Fun Example (iterates from 0.100 through 0.800 at 0.100 increments with hold in between):

(Store Original Hold Amp Values)
#<x0HoldAmps> = #</axes/x/motor0/tmc_2209/hold_amps>
#<y0HoldAmps> = #</axes/y/motor0/tmc_2209/hold_amps>
#<y1HoldAmps> = #</axes/y/motor1/tmc_2209/hold_amps>

(PRINT, Original Hold Amps: X0=#<x0HoldAmps>, Y0=#<y0HoldAmps>, Y1=#<y1HoldAmps>)

#<holdAmps> = 0.100
#<holdAmpsIncrement> = 0.100
#<maxHoldAmps> = 0.801

o100 while [#<holdAmps> LE #<maxHoldAmps>]
  #</axes/x/motor0/tmc_2209/hold_amps> = #<holdAmps>
  #</axes/y/motor0/tmc_2209/hold_amps> = #<holdAmps>
  #</axes/y/motor1/tmc_2209/hold_amps> = #<holdAmps>
  $Motors/Init
  M0 (PRINT, Hold Amps: #<holdAmps>)
  #<holdAmps> = [#<holdAmps> + #<holdAmpsIncrement>]
  G4 P1
o100 endwhile

(Restore Original Hold Amp Values)
#</axes/x/motor0/tmc_2209/hold_amps> = #<x0HoldAmps>
#</axes/y/motor0/tmc_2209/hold_amps> = #<y0HoldAmps>
#</axes/y/motor1/tmc_2209/hold_amps> = #<y1HoldAmps>
$Motors/Init

Using that second gcode file, and knowing that Ryan is upping the config from 0.500 to 0.700, I can tell you that it is quite a bit harder to force skipped steps at 0.700 compared to 0.500.
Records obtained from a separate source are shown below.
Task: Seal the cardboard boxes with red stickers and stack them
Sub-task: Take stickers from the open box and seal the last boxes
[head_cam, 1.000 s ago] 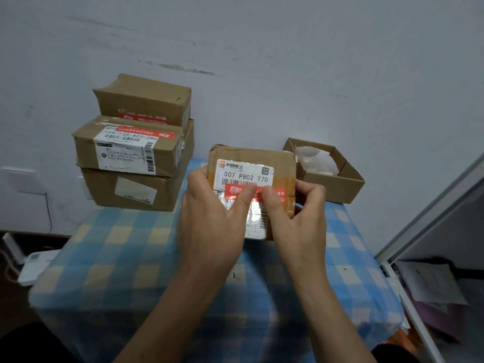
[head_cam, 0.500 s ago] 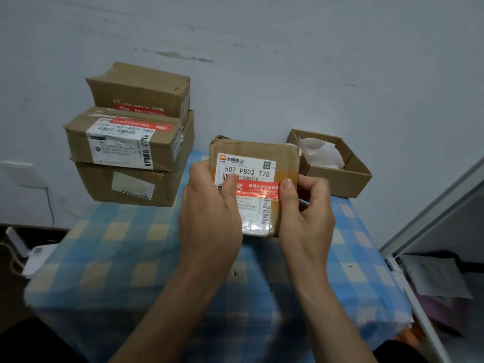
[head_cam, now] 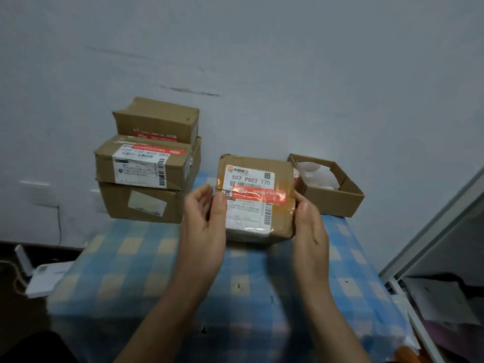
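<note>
Small brown cardboard box [head_cam: 262,163]: white label reads 507 P802 T70, with a red sticker [head_cam: 259,194] across it. You hold it face-up over the blue-checked counter [head_cam: 157,271], right of the stacked brown boxes [head_cam: 146,179]. The small print is blurred. Your left grip [head_cam: 204,221] pinches its left edge. Your right grip [head_cam: 310,226] clasps its right edge, fingers hidden behind.

A bench [head_cam: 157,271] under a blue-and-yellow checked cloth [head_cam: 262,289] fills the lower middle of the frame. At its far left corner sits a large cardboard box [head_cam: 146,203], at its far right an open cardboard box [head_cam: 332,197] holding white paper [head_cam: 317,174]. Between them is a labelled box [head_cam: 262,221]; whether it rests on the cloth cannot be told.
</note>
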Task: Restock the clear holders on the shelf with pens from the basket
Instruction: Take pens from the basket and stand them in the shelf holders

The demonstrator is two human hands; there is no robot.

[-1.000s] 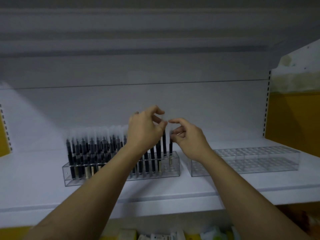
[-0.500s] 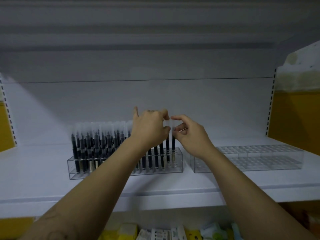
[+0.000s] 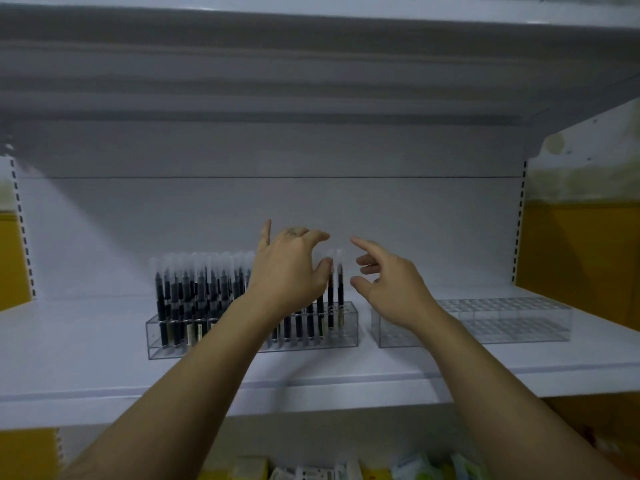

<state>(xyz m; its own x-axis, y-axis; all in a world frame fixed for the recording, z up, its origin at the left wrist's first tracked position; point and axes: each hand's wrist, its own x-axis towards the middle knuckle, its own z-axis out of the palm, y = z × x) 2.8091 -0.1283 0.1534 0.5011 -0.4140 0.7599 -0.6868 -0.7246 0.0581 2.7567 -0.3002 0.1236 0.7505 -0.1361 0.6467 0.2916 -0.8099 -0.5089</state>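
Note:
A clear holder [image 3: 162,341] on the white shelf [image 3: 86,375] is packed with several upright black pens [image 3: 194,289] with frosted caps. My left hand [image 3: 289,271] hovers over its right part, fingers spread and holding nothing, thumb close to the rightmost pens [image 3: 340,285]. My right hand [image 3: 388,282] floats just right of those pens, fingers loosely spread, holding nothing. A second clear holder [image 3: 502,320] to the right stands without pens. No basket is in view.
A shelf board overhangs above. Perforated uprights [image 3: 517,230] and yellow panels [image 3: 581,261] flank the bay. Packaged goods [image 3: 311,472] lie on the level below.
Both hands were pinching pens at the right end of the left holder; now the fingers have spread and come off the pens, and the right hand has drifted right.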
I think 0.700 would be a good default based on that. However, I know that I sometimes forget to turn off my machine and I’ll find it the next day with warm steppers. That makes me inclined to maybe update my start/end gcode to set it to 0.800 at the start and return back to 0.500 at the end. If it’s just set that high for the duration of the job, there’s no reason to not just make it match run amps, right? I could also just create some macros.